TASK STATEMENT
Among the records, how many lines carry the string "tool"? Give that number with nothing added.

Records from a data source
**********
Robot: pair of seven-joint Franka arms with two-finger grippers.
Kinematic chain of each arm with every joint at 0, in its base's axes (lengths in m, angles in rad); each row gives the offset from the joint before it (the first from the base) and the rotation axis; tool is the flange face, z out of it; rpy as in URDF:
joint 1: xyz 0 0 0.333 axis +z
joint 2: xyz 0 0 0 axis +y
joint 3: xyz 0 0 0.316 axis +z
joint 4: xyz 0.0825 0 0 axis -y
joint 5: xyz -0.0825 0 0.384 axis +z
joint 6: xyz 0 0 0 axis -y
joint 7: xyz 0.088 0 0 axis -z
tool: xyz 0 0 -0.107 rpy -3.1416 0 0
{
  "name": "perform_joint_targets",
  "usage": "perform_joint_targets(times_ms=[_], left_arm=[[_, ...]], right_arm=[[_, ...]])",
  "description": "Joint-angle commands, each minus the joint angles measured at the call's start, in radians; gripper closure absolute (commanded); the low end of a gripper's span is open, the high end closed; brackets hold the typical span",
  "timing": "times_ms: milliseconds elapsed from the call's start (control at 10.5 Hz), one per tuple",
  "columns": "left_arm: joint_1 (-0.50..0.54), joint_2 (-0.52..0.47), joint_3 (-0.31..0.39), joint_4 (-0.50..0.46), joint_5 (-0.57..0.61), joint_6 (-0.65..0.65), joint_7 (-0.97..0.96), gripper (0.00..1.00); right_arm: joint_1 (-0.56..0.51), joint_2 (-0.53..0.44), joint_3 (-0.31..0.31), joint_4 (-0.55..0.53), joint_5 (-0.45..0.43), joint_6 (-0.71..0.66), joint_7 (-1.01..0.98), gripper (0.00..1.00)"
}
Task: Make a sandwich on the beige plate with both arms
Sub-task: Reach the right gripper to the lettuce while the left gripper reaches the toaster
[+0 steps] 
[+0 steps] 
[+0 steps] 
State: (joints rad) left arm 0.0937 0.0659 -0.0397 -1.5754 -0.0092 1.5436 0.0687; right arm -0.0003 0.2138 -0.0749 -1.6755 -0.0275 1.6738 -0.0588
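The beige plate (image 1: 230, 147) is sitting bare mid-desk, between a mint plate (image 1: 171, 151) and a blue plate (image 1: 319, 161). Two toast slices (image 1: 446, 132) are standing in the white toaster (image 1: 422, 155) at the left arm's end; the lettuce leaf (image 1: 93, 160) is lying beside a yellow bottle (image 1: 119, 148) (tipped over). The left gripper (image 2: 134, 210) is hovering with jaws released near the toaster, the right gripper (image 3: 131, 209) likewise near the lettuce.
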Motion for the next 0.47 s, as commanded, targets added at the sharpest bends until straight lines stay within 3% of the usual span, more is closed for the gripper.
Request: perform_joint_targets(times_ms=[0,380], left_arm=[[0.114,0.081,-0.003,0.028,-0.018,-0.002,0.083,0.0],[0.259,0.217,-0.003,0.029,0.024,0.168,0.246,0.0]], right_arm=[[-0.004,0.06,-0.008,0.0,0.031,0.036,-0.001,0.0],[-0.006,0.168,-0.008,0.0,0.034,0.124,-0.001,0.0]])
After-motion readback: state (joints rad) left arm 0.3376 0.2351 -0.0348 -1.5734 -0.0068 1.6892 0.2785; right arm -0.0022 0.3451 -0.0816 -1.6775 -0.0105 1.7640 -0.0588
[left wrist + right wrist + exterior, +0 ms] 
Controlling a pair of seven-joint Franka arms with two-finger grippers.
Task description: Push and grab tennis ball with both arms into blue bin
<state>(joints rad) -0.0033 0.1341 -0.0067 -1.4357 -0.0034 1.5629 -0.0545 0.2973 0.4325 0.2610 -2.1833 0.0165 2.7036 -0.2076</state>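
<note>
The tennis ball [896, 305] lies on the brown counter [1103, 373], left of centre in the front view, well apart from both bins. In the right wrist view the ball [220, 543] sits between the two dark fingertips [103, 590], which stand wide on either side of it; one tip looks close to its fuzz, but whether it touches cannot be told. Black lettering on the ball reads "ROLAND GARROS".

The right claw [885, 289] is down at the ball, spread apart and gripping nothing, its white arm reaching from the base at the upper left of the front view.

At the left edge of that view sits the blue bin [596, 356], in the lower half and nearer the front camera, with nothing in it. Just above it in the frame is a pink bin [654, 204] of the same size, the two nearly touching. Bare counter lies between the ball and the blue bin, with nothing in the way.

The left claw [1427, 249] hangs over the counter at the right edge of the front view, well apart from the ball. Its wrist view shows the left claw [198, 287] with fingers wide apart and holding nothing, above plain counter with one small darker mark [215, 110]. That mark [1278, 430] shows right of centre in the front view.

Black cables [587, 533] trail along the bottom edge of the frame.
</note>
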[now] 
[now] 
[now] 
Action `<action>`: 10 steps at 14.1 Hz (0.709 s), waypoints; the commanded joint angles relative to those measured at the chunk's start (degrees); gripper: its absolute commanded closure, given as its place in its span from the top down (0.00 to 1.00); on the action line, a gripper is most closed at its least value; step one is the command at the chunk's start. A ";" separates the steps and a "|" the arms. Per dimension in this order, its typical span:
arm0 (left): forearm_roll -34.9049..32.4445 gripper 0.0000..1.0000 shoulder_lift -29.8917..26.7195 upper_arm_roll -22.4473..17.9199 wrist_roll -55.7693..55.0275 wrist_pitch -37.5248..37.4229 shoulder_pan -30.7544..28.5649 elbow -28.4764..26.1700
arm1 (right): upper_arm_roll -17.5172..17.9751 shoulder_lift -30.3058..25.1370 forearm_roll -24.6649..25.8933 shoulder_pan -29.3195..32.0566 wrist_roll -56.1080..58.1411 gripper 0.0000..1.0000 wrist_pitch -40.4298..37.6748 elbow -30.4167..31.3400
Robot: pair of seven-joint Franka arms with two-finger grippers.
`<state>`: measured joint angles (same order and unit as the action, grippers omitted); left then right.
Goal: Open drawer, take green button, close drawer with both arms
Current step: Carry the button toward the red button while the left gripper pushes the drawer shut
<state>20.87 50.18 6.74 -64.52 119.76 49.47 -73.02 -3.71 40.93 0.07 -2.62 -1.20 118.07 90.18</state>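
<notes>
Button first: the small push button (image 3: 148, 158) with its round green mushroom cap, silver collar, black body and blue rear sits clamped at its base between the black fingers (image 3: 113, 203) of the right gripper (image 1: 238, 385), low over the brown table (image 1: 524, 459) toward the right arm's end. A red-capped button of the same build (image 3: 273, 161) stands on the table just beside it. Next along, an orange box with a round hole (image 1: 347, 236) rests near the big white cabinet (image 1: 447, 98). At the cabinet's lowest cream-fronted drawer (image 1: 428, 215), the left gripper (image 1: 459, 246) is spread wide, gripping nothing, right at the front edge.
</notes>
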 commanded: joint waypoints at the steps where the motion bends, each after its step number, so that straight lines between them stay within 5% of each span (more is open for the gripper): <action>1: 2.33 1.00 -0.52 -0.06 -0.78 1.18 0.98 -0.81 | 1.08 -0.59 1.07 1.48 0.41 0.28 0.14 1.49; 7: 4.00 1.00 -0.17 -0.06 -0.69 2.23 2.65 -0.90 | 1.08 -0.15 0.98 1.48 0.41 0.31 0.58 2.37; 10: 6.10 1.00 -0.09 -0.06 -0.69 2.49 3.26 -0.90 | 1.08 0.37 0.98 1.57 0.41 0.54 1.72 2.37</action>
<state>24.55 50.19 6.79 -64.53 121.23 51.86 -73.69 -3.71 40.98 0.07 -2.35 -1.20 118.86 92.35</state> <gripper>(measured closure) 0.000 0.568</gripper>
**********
SOLVED EXERCISE
2